The offer of $30,000 cash for the property, said to have been made by Randolph, appears not to have been a bona fide offer. The price at which the property was struck off at the executor’s sale of personal property, when it was put up; was the bid of the executor, and there was no real bid. The offer of Pruden, the husband of one of the heirs, was to take the farm at the price' of $25,000, and give his notes for the money. The executor was not satisfied with the security, and believed that the offer was not a sincere one. There is no evidence that it was so. I am satisfied from the evidence that the exchange had, when it was made, the approval of all the parties in interest. They have dealt with the property received in exchange in such a manner as to show that they at least acquiesced in the exchange. The executor swears that they were all in negotiation with Simeon J. Ahern to dispose of the Elizabeth property received from Mr. Clark, in exchange to him. The statement of the exceptant, that when she agreed to the exchange, it was with the understanding that the property received from Mr.
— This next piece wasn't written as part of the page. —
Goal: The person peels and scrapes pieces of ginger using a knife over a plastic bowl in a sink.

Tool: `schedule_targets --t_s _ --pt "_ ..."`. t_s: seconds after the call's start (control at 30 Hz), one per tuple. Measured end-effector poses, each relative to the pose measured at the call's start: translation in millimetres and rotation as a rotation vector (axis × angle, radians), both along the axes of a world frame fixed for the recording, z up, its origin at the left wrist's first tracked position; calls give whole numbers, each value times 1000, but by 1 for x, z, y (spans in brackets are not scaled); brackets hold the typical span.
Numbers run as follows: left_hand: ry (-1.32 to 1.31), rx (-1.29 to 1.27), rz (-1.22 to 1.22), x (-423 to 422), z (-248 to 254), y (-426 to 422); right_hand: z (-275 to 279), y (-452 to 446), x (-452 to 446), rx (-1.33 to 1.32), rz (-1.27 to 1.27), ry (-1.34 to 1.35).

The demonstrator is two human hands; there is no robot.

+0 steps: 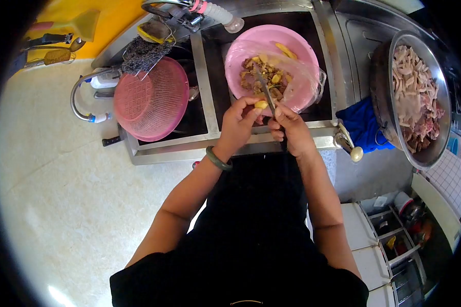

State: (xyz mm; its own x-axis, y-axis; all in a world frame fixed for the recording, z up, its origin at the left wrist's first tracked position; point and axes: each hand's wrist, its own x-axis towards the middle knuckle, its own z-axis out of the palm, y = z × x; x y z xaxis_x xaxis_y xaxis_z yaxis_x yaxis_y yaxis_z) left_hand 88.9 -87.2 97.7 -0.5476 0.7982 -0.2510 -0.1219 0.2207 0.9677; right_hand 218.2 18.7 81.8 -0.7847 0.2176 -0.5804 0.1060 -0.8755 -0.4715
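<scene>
Over the near rim of a pink basin (307, 46), my left hand (236, 125) pinches a small yellow piece of peeled ginger (261, 104) between thumb and fingers. A bracelet circles that wrist. My right hand (295, 132) is closed around a knife (263, 83), its blade pointing away from me and passing close beside the ginger. Whether the edge touches the piece, I cannot tell. Inside the basin lie brown peelings and yellow ginger pieces (276, 79), with a clear plastic bag (305, 84) draped over the right part.
The basin stands in a steel sink (202, 77). Left of it are a pink mesh colander (153, 100), a steel scouring pad (141, 53) and a hose faucet (77, 97). At right, a large metal bowl (397, 130) holds cut meat, near a blue cloth (363, 123). A tap (223, 18) hangs above.
</scene>
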Motion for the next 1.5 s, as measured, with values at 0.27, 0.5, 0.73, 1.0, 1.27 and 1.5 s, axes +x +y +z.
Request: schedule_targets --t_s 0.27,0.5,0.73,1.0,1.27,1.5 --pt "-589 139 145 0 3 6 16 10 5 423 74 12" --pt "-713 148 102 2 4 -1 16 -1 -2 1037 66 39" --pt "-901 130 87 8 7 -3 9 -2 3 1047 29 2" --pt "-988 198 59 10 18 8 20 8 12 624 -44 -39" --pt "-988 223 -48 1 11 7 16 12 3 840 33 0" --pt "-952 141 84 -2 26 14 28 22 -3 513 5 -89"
Clark was to be subject to a mortgage of only $500, appears to be due to a failure of recollection. Mahlon swears that the executor told her that that property was mortgaged for $2,500. It appears that $2,000 of the amount of that mortgage were provided for in the mortgage on the farm, which was made for $16,000, to include $2,000 of the amount of the mortgage on the Elizabeth property. It would, under the circumstances, be unjust to charge *290the executor with the price at which the farm was valued in the exchange. Since that time real estate generally has fallen in value, and the evidence is, that this is not an exception. The property received in exchange has fallen from a valuation of $10,000 to a valuation of about $5,000. The amount of the mortgage on the farm is said to be collectible. The account should show what the executor received in the exchange, and he should account for that specifically.

He will not be allowed the amount paid to Brookfield for commissions, as land agent, in the exchange. He swears that he never agreed to pay any commissions, and when Brookfield sued him for the amount which he claimed for that alleged service, he resisted the demand and defended the suit. The result of the action (it was not brought against him as executor, it may be remarked,) was a judgment against him. The fact that a judgment has been recovered against him does not, of itself, constitute a good reason for charging the estate with the payment of the demand for which it was recovered, when the executor swears that it it was for compensation which he never agreed to pay, and that, too, for alleged services which were never rendered.

He is not entitled to allowance for the premium which he claims to have paid to his wife for the money which she advanced on the security of the assignment of the $2,525 mortgage.

He is entitled to commissions as executor on $23,475, the amount realized for the farm in the exchange. Mr. Clark testifies that the Elizabeth property was worth, at the time of the exchange, $10,000, if clear of encumbrance. It was taken by the executor subject, practically, to a mortgage of $525. Tie therefore realized for the farm what was equivalent to $23,475 in value.

The claim to allowance of the amount of the bill of goods sold to McDevitt ought not to have been rejected. It should be allowed.

The decree of the orphans court should be corrected as ■far as necessary to conform to this decision. The appellant is entitled to costs of the appeal, payable out of the estate.